Tesla is opening the doors at Giga Berlin to outside startups.
The company launched the Cell Giga Challenge, a program that invites young firms to test their ideas inside a real battery-cell production environment.
This is a challenge and application path, not a finished production breakthrough. That is what makes the invitation interesting.
Tesla – Cell Giga Challenge at Giga Berlin
We are getting ready for 18GWh of cell production and you can be part of it!
If you are a start-up and think you can challenge us in a real production environment on: materials, production, equipment, automation or AI – this is your… pic.twitter.com/qaw10VhrRx— André Thierig (@AndrThie) July 6, 2026
The pitch is direct. Tesla says it is getting ready for 18 GWh of cell production at the Berlin-Brandenburg plant, and it wants startups that think they can push the process forward.
The focus areas are materials, production, equipment, automation, and AI.
In other words, Tesla is not asking for slideware. It wants to see whether a startup can hold up on a working factory floor.
The program is run in partnership with JUNI, which lays out the format for applicants.
Selected startups get access to Tesla engineers and the chance to validate their technology in a real production setting rather than a lab.
The official program page lists a July 24, 2026 application deadline and an August 2026 start at Tesla Grünheide. It lays out five steps: online application, screening against real manufacturing requirements, a technical discussion, a pitch day, and pilot talks for the strongest teams.
JUNI also makes clear that a loose idea is not enough. Applicants are asked to explain the concrete cell-manufacturing problem they solve, show proof such as a prototype, test data, proof of concept, pilot, or customer results, and make the case that the technology can improve quality, speed, cost, safety, or scalability.
That makes the value for a small company obvious. It is a rare shot at direct feedback from one of the most watched manufacturing operations in the world.
Tesla plans to produce 18 GWh of battery cells at GigaBerlin pic.twitter.com/hurXTMTd0O https://t.co/liAxqxN1EH
— The Tesla Newswire (@TeslaNewswire) July 6, 2026
Electrek reported on the launch and tied it to Tesla’s larger cell ambitions in Germany. Giga Berlin has long been talked about as more than a vehicle plant, and the 18 GWh target puts real numbers behind that.
The report connected the challenge to Tesla’s move from an 8 GWh cell target to 18 GWh, with more than 1,500 cell-production jobs expected as the ramp builds out. It also noted the strongest teams can move toward paid pilot work with Tesla’s cell team in Grünheide.
That is why the challenge is more than a talent contest.
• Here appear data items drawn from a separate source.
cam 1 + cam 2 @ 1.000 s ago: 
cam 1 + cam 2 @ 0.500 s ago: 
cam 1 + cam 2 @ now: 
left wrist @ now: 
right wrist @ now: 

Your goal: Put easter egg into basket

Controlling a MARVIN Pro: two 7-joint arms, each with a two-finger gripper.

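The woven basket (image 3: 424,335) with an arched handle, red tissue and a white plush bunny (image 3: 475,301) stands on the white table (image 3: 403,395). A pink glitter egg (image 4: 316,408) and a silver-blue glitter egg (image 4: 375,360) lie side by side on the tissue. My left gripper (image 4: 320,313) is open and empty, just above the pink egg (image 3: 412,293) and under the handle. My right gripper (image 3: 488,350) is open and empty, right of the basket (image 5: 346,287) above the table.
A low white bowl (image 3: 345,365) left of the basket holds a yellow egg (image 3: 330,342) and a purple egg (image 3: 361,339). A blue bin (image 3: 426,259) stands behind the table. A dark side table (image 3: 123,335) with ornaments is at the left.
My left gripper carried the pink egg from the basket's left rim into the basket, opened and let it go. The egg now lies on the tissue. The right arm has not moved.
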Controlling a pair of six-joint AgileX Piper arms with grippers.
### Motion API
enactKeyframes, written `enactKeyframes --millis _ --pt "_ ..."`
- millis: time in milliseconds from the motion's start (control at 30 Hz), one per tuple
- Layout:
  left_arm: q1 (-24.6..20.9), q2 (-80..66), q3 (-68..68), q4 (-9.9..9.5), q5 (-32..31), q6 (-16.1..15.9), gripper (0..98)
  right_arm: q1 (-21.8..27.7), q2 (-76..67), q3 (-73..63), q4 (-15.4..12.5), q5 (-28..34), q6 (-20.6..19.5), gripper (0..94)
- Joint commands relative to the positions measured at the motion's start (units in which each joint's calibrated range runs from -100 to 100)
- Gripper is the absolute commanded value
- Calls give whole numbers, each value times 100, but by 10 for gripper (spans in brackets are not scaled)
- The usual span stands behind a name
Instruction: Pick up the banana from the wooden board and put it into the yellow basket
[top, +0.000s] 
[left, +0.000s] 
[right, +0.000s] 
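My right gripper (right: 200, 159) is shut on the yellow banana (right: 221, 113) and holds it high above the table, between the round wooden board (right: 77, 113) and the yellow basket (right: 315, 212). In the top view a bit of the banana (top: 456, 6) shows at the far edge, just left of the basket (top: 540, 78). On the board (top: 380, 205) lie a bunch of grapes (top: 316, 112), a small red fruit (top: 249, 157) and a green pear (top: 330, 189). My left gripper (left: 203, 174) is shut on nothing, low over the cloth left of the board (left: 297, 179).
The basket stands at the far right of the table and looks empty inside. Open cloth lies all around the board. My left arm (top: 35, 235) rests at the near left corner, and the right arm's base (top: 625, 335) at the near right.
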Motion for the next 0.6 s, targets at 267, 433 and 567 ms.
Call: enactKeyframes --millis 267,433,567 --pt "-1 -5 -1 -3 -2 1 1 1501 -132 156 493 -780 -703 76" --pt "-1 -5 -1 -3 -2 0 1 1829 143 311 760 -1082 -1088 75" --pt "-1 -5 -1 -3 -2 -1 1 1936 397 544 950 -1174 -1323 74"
It gives Tesla a way to pull fresh ideas into materials, equipment, automation, and AI while the core battery build-out is still moving.
Invest in Berlin framed it from the regional angle, treating the challenge as a signal that Tesla wants Berlin-Brandenburg to be a hub for battery-tech talent and suppliers.
Its local write-up pointed back to the May investment push, the jump from 8 GWh to 18 GWh, and the expectation of more than 1,500 cell-production jobs. It also stressed that Tesla is asking for proof, with applicants expected to bring working prototypes, test data, or previous pilots that can survive review by the Grünheide cell-manufacturing team.
That matters for the local ecosystem, since a program like this can seed relationships between Tesla and startups that stick around long after the contest ends.
None of this means the cells are rolling off the line at full volume yet. The 18 GWh figure is the target Tesla is building toward, and the challenge is one piece of the ramp.
Still, it is the kind of move Tesla fans like to see.
Instead of keeping the factory sealed off, Tesla is betting that letting scrappy outside teams compete against its own engineers will make the whole operation sharper. If a startup can beat Tesla on materials or automation inside a live plant, everybody wins, and Berlin ends up stronger for it.